What this task involves: Pictures stay out of the answer, but every line of the material must be restated exactly.

Data section:
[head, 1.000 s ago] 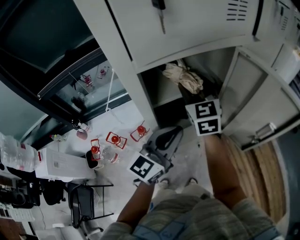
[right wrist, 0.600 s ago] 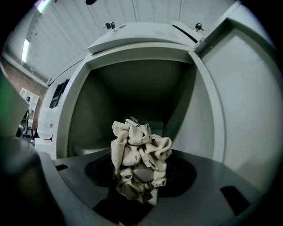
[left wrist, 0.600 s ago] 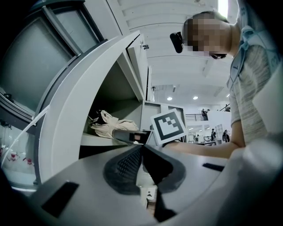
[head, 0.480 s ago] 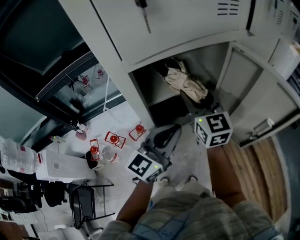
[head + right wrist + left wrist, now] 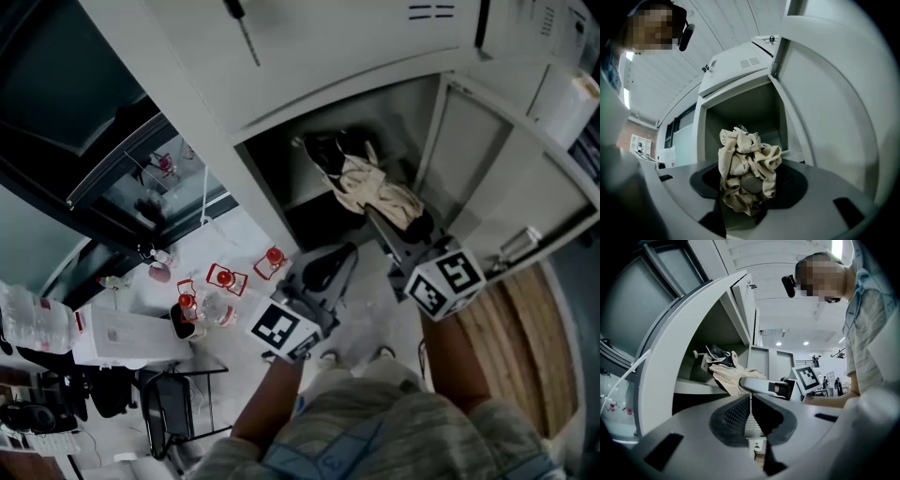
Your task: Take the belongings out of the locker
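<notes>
Cloth [image 5: 749,161], beige, sits clamped in right tool [image 5: 746,190].

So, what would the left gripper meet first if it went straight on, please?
Most likely the right gripper, which is shut on the beige cloth before the open locker; depth is unclear, so the left gripper might touch the cloth first.

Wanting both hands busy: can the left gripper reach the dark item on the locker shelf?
Probably yes: the grey locker door stands open and the left gripper faces the dark item unobstructed. Its jaws are shut, though, and the right gripper's beige crumpled cloth touches it.
</notes>
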Demonstrator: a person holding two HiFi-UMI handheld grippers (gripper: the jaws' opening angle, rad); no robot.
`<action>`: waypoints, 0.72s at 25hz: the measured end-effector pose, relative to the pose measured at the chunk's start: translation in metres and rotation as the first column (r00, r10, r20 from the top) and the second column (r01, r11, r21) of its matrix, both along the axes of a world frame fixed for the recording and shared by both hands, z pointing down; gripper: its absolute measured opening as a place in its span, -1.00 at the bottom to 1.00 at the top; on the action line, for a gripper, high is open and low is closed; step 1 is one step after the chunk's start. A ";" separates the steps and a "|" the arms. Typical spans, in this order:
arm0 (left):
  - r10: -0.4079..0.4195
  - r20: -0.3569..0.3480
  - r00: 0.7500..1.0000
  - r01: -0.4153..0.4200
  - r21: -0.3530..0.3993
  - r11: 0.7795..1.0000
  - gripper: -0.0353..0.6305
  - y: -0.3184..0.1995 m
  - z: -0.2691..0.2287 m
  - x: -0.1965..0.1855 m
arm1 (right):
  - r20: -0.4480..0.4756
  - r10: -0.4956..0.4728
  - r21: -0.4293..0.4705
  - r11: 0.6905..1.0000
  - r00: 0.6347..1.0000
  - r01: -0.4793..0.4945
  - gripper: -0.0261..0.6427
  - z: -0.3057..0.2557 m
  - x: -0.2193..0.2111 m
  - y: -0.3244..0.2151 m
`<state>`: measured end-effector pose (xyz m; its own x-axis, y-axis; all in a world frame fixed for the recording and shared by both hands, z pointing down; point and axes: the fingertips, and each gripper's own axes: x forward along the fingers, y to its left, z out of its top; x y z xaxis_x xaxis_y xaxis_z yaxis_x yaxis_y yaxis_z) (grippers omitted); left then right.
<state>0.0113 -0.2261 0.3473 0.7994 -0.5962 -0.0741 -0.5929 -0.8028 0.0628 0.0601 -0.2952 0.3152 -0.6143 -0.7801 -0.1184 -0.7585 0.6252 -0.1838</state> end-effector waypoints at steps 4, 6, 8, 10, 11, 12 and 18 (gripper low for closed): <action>0.015 0.000 1.000 -0.015 0.005 1.000 -0.88 0.002 -0.001 0.007 | 0.084 -0.044 -0.007 0.999 0.995 0.045 -0.21 0.000 0.006 0.013; 0.023 0.001 1.000 -0.023 0.010 1.000 -0.88 0.007 0.001 0.013 | 0.112 -0.060 -0.002 0.998 0.992 0.060 -0.21 0.003 0.011 0.024; 0.031 0.003 1.000 -0.031 0.011 0.999 -0.88 0.010 0.001 0.017 | 0.117 -0.075 0.007 0.997 0.990 0.074 -0.21 0.003 0.014 0.034; 0.038 0.004 0.999 -0.038 0.012 0.999 -0.88 0.011 -0.001 0.018 | 0.102 -0.087 0.018 0.996 0.991 0.086 -0.21 0.001 0.015 0.040; 0.043 0.004 0.999 -0.043 0.012 0.999 -0.88 0.012 -0.002 0.020 | 0.093 -0.090 0.022 0.996 0.992 0.089 -0.21 0.001 0.015 0.043; 0.048 0.004 0.999 -0.048 0.012 0.999 -0.88 0.013 -0.002 0.022 | 0.086 -0.091 0.025 0.996 0.992 0.090 -0.21 0.002 0.017 0.047; 0.070 0.002 0.998 -0.070 0.015 0.997 -0.88 0.012 -0.004 0.026 | 0.072 -0.088 0.042 0.995 0.994 0.085 -0.21 0.004 0.023 0.056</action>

Result of the exercise:
[head, 1.000 s ago] 
[right wrist, 0.600 s ago] 
[left wrist, 0.600 s ago] 
[head, 0.480 s ago] 
[head + right wrist + left wrist, now] 
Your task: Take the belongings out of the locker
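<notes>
Cloth [image 5: 749,161], beige, sits clamped in right tool [image 5: 746,190].

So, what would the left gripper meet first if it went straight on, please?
Most likely the right gripper, which is shut on the beige cloth before the open locker; depth is unclear, so the left gripper might touch the cloth first.

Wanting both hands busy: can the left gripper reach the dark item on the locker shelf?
Probably yes: the grey locker door stands open and the left gripper faces the dark item unobstructed. Its jaws are shut, though, and the right gripper's beige crumpled cloth touches it.
</notes>
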Demonstrator: a person holding two HiFi-UMI handheld grippers (gripper: the jaws' opening angle, rad); no robot.
`<action>`: waypoints, 0.72s at 25hz: the measured end-effector pose, relative to the pose measured at the chunk's start: translation in metres and rotation as the first column (r00, r10, r20 from the top) and the second column (r01, r11, r21) of its matrix, both along the axes of a world frame fixed for the recording and shared by both hands, z pointing down; gripper: its absolute measured opening as a place in its span, -1.00 at the bottom to 1.00 at the top; on the action line, for a gripper, high is open and low is closed; step 1 is one step after the chunk's start. A ";" separates the steps and a "|" the arms. Typical spans, in this order:
arm0 (left):
  - r10: -0.4079..0.4195
  - r20: -0.3569..0.3480
  - r00: 0.7500..1.0000
  - r01: -0.4153..0.4200
  - r21: -0.3530..0.3993
  - r11: 0.7795..1.0000
  - gripper: -0.0353..0.6305
  - y: -0.3184..0.1995 m
  - z: -0.2691..0.2287 m
  - x: -0.1965..0.1855 m
arm1 (right):
  - r20: -0.4480..0.4756
  - r10: -0.4956..0.4728
  - r21: -0.4293..0.4705
  - r11: 0.6905..1.0000
  - r00: 0.6347..1.0000
  - r01: -0.4793..0.4945
  - gripper: -0.0261..0.6427
  - z: -0.3057..0.2557 m
  - x: -0.2193..0.2111 m
  - y: -0.3244..0.2151 m
`<state>`: measured end-effector pose (xyz m; its own x-axis, y-axis; all in a world frame fixed for the recording and shared by both hands, z pointing down; point and axes: the fingertips, and each gripper's own axes: x forward along the fingers, y to its left, z out of its top; x y z xaxis_x xaxis_y xaxis_z yaxis_x yaxis_y yaxis_z) (grippers omitted); left then right.
<state>0.0113 -0.2261 0.3473 0.7994 -0.5962 -0.0741 -0.5929 -0.8028 0.0628 0.0601 -0.2952 0.3152 -0.6143 -0.7801 -0.1184 -0.7585 0.6252 -0.1838</state> end-effector waypoints at steps 4, 6, 8, 10, 11, 12 and 18 (gripper low for closed): <action>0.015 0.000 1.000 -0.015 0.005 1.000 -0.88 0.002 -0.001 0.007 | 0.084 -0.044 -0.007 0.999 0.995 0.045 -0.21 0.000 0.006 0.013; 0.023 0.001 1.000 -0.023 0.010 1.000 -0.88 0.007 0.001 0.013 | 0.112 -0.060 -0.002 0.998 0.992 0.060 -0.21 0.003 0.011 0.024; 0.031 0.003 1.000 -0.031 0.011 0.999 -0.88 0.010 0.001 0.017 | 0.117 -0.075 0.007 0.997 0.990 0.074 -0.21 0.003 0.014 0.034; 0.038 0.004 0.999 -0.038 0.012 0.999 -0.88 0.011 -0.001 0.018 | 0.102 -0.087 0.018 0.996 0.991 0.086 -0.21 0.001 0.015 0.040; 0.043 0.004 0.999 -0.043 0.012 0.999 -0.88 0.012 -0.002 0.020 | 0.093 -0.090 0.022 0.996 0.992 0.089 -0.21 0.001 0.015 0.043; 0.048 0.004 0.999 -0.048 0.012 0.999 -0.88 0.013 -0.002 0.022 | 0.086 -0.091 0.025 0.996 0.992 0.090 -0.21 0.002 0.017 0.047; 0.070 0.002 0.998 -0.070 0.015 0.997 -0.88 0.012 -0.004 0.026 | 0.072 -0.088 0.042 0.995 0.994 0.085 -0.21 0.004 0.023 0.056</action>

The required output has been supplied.